Les déclarations actuelles des acteurs politiques ivoiriens et les concertations aussi bien entre partis politiques qu’entre partis et l’Onuci laissent présager de grandes décisions. Cela pourrait intervenir en janvier, avant ou pendant la 5e réunion du Cadre permanent de concertation, annoncée pour définir le calendrier électoral après les multiples reports de la présidentielle. En effet, des échanges entre la direction du Fpi et l’Onuci qui, d’après des sources proches du Fpi, ont été «houleux» mais «normaux parce que c’est cela les échanges», estime le porte-parole de l’Onuci, il ressort une identité de vues. «Une convergence de vues pour sortir de la crise dans les meilleures conditions», a dit Hamadoun Touré, porte-parole de la mission. Y. J. Choi s’est félicité des échanges qu’il juge «très intéressants et enrichissants» avec ce parti. Il partage même «les préoccupations» exposées. Lesquelles se résument dans le désarmement des ex-combattants et des milices avant les élections, l’unicité des caisses de l’Etat qui conditionne le paiement des primes des soldats et le financement du processus de sortie de crise.
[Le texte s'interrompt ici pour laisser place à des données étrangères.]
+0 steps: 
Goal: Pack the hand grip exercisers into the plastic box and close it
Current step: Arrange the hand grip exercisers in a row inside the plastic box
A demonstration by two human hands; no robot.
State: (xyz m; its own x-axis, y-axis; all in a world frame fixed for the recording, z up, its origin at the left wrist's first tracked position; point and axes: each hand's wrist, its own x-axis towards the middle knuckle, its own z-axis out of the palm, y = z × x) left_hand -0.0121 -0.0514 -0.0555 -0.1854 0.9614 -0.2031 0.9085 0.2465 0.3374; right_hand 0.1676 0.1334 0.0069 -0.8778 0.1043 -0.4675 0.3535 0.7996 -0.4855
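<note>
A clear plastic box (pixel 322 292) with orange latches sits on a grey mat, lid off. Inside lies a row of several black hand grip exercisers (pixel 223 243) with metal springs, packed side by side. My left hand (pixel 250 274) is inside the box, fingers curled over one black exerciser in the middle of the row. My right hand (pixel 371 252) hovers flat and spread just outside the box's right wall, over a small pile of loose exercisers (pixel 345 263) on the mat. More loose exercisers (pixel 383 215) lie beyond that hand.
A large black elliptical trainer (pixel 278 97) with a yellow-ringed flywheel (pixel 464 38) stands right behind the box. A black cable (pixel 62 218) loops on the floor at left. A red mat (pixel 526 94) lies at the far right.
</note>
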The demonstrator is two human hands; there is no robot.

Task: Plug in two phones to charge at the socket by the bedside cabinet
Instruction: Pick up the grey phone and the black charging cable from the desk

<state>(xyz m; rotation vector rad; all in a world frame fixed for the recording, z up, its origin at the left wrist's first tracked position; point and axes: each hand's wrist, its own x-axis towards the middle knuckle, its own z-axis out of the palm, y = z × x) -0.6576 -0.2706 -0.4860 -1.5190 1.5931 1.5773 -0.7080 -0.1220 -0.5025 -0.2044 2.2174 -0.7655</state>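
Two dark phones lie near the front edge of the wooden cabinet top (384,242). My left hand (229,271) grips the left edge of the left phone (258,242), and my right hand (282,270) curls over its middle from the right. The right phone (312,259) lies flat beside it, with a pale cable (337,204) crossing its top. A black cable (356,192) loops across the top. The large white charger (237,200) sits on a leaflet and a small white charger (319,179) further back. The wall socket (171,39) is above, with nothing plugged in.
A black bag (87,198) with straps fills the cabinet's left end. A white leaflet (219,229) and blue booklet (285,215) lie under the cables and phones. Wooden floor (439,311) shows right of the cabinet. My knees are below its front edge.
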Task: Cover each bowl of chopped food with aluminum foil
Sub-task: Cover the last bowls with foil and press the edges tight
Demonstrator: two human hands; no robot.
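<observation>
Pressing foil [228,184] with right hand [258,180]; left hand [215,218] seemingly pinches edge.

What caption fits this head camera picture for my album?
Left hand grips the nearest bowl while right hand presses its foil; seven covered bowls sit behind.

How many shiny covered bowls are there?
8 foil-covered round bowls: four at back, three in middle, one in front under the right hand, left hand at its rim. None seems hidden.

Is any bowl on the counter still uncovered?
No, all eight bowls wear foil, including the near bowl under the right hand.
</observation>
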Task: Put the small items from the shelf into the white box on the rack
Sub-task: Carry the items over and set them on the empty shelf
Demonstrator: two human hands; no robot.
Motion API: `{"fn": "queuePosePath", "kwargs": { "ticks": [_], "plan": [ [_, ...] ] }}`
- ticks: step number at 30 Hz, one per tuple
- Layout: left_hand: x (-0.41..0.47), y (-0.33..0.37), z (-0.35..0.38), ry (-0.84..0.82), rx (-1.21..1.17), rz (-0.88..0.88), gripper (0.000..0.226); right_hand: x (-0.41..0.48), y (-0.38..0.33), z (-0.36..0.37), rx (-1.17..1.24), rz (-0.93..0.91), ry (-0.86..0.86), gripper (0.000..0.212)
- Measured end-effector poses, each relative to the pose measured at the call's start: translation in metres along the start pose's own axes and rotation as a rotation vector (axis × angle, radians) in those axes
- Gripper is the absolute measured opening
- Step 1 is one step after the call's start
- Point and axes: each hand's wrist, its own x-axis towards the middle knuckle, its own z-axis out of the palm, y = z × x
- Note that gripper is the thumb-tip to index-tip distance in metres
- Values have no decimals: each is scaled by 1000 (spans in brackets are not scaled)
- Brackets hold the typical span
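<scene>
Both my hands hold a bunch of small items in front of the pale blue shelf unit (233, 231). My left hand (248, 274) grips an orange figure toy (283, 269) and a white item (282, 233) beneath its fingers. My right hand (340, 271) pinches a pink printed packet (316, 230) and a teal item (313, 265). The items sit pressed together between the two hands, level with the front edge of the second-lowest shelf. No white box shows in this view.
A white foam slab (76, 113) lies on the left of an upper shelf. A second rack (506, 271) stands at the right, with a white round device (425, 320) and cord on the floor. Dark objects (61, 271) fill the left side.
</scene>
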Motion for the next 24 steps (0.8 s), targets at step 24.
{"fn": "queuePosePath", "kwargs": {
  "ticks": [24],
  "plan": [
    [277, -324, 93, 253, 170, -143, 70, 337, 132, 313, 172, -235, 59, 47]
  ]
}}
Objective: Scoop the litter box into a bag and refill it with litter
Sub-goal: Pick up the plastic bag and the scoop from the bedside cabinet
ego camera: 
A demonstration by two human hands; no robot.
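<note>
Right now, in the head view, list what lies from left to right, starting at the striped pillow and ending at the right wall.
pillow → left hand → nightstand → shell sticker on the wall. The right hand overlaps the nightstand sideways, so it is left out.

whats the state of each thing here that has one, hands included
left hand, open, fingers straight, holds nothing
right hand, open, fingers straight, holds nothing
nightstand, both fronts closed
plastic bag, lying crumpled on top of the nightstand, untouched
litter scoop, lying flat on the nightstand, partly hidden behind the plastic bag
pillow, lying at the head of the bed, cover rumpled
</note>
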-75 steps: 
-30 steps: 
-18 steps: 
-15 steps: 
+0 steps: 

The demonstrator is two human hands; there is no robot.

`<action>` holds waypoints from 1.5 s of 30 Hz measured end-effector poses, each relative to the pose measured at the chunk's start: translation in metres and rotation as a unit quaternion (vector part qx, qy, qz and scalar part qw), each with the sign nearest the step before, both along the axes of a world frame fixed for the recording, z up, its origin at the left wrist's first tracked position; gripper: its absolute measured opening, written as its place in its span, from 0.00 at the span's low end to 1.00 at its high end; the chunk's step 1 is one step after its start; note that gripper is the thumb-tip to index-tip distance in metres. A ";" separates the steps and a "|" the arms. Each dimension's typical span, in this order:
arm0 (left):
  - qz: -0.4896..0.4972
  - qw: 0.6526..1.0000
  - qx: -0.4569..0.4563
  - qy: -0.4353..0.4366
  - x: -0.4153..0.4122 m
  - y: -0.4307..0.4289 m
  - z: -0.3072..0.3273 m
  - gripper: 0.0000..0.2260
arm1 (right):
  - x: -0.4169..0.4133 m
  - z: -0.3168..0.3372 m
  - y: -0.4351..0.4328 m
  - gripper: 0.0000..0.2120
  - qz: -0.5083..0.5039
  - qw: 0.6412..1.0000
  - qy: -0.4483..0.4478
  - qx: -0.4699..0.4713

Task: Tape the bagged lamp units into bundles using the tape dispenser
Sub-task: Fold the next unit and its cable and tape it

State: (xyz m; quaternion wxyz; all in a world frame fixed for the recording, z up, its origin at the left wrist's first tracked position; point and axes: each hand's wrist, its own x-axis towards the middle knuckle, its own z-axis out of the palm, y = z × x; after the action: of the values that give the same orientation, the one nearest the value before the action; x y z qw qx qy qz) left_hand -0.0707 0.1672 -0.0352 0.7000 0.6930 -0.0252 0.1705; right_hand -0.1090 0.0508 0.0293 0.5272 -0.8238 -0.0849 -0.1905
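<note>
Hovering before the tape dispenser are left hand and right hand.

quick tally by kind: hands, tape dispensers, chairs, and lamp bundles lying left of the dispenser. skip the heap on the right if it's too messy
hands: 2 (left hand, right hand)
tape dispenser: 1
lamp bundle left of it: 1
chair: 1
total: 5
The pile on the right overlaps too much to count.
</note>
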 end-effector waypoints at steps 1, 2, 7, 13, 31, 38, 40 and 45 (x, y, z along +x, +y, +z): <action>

En un mot, toutes les actions que ce parti résume en un seul vocable : «la restauration de l’autorité de l’Etat». Toutefois, des sources proches des discussions révèlent que le chef de l’Onuci a indiqué qu’en l’état actuel de l’Accord politique de Ouagadougou, seul «le désarmement partiel» est possible. Estimant que l’Apo, signé le 4 mars 2007, contient des insuffisances, il suggère sa relecture. Ce qui pourrait déboucher sur le 4e accord complémentaire. Pour Choi, «il faut réviser l’Apo car il contient beaucoup de lacunes et d’ambiguïtés. Si l’Accord reste tel, le désarmement doit intervenir après les élections. Or, la logique aurait été d’avoir un désarmement complet avant les élections», confie notre source. Par ailleurs, le Fpi juge inadmissible le rôle attentiste de l’Onuci. Pour Affi N’Guessan, elle ne doit pas se contenter d’appuyer l’Apo et de certifier les élections, mais elle doit également veiller à la sécurisation des populations. Mieux, «la restauration de l’autorité de l’Etat et le désarmement avant les élections doit faire partie des critères de certification des élections par l’Onuci».

Les trois précédents accords complémentaires ont été signés le 27 mars 2007 (premier) et 28 novembre 2007 (2e et 3e) pour expliciter certains points de l’Apo.